With an abundance of skyscrapers, there’s no shortage of stunning views to be enjoyed over a drink or two in Hong Kong. From modern to traditional, quirky to contemporary, there’s a venue to suit every taste, in this iconic city. Here are the cocktail bars you must not miss.
Ozone Bar Ritz Carlton
Famed as the highest rooftop bar in the world, here you can drink at an altitude of 480 metres. Found on floor 118 of the esteemed Ritz Hotel, it offers some of the most breathtaking views you’ll experience from any bar. Decorated in contemporary glitz, part of the bar area is open to the sky. The food and drinks served here are every bit as good as the vistas, with menus comprising of Asian and Brazilian tapas and innovative bespoke cocktails. Visit for a Sunday Dom Pérignon brunch, and you’ll enjoy unlimited champers and Brazilian food.

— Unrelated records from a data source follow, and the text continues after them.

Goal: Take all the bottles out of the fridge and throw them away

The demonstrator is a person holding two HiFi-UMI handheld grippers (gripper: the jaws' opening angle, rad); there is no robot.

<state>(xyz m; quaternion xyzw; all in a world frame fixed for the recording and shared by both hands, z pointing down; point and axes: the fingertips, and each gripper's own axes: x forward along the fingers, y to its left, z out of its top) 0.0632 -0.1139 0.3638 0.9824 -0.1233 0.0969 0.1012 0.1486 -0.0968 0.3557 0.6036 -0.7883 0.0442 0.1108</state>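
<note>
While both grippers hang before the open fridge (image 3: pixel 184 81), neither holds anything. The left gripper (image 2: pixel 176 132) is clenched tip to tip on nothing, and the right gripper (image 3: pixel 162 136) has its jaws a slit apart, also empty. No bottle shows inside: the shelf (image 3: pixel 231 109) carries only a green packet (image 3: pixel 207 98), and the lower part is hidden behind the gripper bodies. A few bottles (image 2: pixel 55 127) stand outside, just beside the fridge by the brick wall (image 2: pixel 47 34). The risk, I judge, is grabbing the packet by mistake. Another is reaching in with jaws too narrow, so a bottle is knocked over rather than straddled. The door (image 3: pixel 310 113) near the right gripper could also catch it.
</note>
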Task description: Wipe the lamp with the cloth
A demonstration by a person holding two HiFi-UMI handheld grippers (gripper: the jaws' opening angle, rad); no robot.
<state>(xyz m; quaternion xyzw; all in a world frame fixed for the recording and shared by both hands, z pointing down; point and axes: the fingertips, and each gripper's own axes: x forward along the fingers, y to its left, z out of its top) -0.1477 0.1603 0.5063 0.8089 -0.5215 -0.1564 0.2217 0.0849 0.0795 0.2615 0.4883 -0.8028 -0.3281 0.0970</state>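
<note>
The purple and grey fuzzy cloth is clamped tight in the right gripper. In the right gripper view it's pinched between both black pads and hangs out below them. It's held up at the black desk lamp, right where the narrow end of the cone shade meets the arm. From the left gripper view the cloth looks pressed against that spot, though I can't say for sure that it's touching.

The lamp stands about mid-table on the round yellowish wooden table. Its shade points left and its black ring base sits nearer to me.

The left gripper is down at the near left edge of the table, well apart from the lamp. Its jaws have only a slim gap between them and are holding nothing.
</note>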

Café Gray Bar at The Upper House
Pull up a stool at this epic 14 metre stone bar, or find a cosy corner and take a seat on a velvet banquette. Peruse the drinks menu while you enjoy spectacular views over both Hong Kong and Kowloon. Located in The Upper House, this trendy spot is perfect for just drinks, or some tasty snacks from morning till night. Sample the cold water oysters, Tarte flambee or tuck into some fish and chips. There’s an extensive wine list, beers and spirits, while signature cocktails include the Hong Kong Highball, Copper Storm and Earl Grey Martini. And don’t worry if you’re on a detox – immune-boosting tea, home-made smoothies and organic cold-pressed juices are all available to order too.
Sugar at East
Spanning the 32nd storey of this swanky business hotel, is Sugar, one of the most fashionable places in Hong Kong for after-work drinks. It’s a ‘bar + deck + lounge’, uber-cool with the kind of superb 360-degree panoramas that can only come from inhabiting a full floor. Ottomans, couches and soft modern armchairs in understated tones make it all too easy to stay late into the night sampling the cocktails. As darkness falls, the house beats begin, and in summer months, the patrons flock to the wooden decked area to party.
Lively, colourful and sassy, this is a great venue for an intimate party. It’s a popular spot for private functions (its private room holds 25), not least due to its fashionable Soho address and long happy hours. Inspired by the pin-up girls of the 1950s and 1960s, glamorous posters adorn the turquoise walls in gilt frames. The nostalgia is echoed in the soundtrack, cocktail lists and menus, while antique style sofas create an upmarket living room feel, allowing patrons to recline in comfort with a passionfruit martini in hand.
Recently refurbished by owner-designer Bonnae Gokson, this arty destination eatery oozes chic East meets West style. The central kaleidoscopic floral dome is breathtaking, featuring 36 custom-made gypsy chandeliers and 100,000 silk flowers. Sevva’s bar, The Taste is glitzy and glamorous, with an alfresco terrace opening up to some marvellous harbour views. Situated on the 25th-storey of Prince’s Building it’s super central and an art lovers dream with 20th-century works from London’s Fine Art Gallery and Gladys Perint Palmer’s illustrations.
If you like your bars with a backstory, this is the place to come. Formerly the Central Police Compound, the Soho venue is themed on a fictional socialite – the Asian answer to the Great Gatsby – who lived in Paris before opening a Shanghai grand salon in the 1930s. Each area is designed to reflect Madame Fu’s personas – in addition to the large bar, there’s a whisky lounge, private rooms and two open-air verandahs. It’s plush and glamorous with more than a hint of art deco, along with plenty of oriental accents and art pieces. With menus offering healthy alternatives, you can even choose from a range of low-calorie cocktails and there’s a range of board games for some retro fun.
Head to The Avenue, Wan Chai for some of Hong Kong’s most exciting nightlife. Evoking the sophistication and vibrancy of a bygone era, Ophelia, owned by Ashley Sutton, is a sight to behold. Rich, sensual dark shades, velvet textiles, palms and ostrich feather motifs are reminiscent of the roaring twenties. The menu is inspired by a cabinet of curiosities made up of aromatics, Asian herbs, spices and fruits with each libation designed to be a voyage of discovery, with The Opium Cage cocktail being a must-try feast for the eyes and tastebuds.
Rumoured to have once been the hideout of Dr Sun Yat Sen, the leader of China’s Republican movement, Jaa Bar is nestled off Peel Street, as hard to find as a speakeasy. Intimate at around just 400 sq ft and clubby, the cosy bar is filled with quirky curios. The design is somewhat theatrical – red velvet curtains, chandeliers, red lampshades and rugs. The wooden bar contains drawers filled with items, some of which can be purchased. It’s named after its three proprietors: Jamie, Andrea and Anne (JAA) and has it’s own signature cocktail, combining berries, vodka and Prosecco. Although it’s clandestine location may give an air of exclusivity, this is a super sociable bar where you’re sure of a warm welcome.